==== Data block ====
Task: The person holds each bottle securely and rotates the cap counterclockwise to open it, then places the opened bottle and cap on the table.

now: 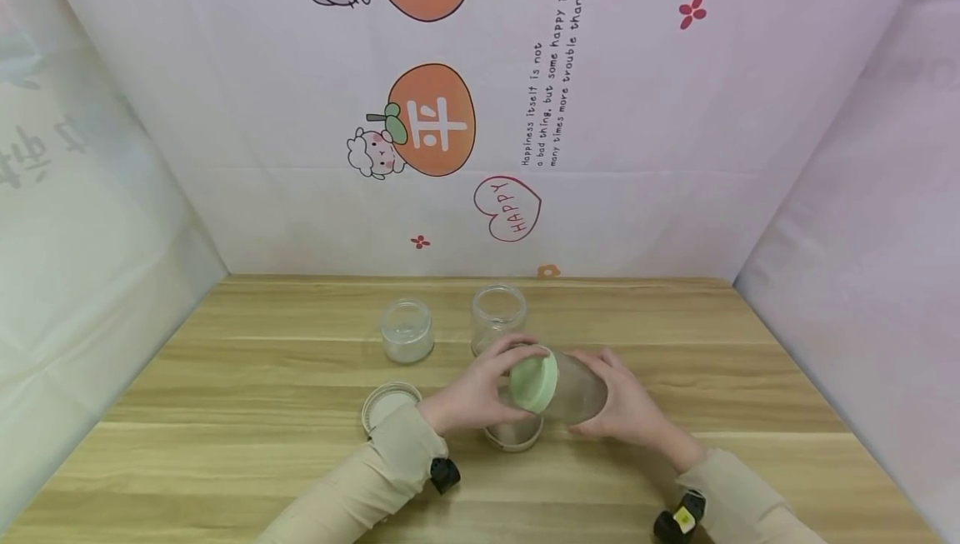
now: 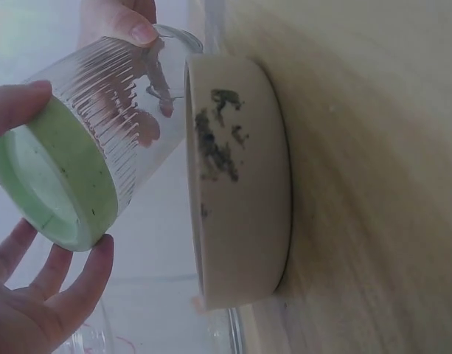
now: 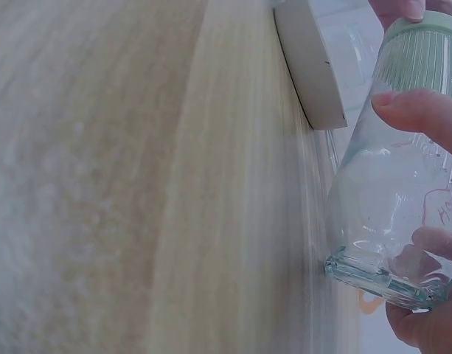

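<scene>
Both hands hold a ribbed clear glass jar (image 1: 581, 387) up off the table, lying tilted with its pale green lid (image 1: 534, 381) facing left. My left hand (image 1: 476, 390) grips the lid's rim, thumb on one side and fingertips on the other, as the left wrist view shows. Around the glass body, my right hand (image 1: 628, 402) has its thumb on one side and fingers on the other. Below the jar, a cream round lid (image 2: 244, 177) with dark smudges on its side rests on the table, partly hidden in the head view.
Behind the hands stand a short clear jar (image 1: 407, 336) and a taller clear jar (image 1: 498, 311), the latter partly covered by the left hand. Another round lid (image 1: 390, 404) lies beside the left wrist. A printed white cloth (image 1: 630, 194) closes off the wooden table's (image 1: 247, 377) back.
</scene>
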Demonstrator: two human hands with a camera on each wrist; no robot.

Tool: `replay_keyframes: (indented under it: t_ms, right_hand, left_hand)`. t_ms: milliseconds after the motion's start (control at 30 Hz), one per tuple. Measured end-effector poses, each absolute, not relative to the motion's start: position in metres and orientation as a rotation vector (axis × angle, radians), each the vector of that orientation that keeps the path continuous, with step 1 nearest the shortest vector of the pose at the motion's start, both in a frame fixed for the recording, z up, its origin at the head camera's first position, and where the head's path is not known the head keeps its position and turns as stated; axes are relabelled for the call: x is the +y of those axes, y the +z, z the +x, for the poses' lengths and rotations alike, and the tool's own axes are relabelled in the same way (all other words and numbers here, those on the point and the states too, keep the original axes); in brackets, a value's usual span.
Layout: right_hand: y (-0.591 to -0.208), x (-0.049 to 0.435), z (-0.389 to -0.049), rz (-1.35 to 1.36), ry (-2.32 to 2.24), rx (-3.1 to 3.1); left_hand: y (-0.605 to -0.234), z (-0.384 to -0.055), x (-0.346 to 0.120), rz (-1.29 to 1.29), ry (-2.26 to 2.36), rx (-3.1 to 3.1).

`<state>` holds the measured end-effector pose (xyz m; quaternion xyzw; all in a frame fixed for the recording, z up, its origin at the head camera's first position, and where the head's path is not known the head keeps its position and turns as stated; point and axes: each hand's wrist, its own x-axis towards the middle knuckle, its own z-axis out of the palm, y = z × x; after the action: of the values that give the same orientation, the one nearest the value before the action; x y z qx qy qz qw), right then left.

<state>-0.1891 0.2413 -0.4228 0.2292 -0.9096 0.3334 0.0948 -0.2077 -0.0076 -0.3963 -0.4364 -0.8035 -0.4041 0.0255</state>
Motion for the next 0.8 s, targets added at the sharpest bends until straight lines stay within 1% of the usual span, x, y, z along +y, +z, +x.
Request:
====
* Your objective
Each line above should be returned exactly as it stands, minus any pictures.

* Response to this exercise
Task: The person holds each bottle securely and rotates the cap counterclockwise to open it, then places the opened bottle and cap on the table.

now: 
now: 
now: 

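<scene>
Both hands hold a ribbed clear glass jar (image 1: 581, 387) up off the table, lying tilted with its pale green lid (image 1: 534, 381) facing left. My left hand (image 1: 476, 390) grips the lid's rim, thumb on one side and fingertips on the other, as the left wrist view shows. Around the glass body, my right hand (image 1: 628, 402) has its thumb on one side and fingers on the other. Below the jar, a cream round lid (image 2: 244, 177) with dark smudges on its side rests on the table, partly hidden in the head view.
Behind the hands stand a short clear jar (image 1: 407, 336) and a taller clear jar (image 1: 498, 311), the latter partly covered by the left hand. Another round lid (image 1: 390, 404) lies beside the left wrist. A printed white cloth (image 1: 630, 194) closes off the wooden table's (image 1: 247, 377) back.
</scene>
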Demonstrator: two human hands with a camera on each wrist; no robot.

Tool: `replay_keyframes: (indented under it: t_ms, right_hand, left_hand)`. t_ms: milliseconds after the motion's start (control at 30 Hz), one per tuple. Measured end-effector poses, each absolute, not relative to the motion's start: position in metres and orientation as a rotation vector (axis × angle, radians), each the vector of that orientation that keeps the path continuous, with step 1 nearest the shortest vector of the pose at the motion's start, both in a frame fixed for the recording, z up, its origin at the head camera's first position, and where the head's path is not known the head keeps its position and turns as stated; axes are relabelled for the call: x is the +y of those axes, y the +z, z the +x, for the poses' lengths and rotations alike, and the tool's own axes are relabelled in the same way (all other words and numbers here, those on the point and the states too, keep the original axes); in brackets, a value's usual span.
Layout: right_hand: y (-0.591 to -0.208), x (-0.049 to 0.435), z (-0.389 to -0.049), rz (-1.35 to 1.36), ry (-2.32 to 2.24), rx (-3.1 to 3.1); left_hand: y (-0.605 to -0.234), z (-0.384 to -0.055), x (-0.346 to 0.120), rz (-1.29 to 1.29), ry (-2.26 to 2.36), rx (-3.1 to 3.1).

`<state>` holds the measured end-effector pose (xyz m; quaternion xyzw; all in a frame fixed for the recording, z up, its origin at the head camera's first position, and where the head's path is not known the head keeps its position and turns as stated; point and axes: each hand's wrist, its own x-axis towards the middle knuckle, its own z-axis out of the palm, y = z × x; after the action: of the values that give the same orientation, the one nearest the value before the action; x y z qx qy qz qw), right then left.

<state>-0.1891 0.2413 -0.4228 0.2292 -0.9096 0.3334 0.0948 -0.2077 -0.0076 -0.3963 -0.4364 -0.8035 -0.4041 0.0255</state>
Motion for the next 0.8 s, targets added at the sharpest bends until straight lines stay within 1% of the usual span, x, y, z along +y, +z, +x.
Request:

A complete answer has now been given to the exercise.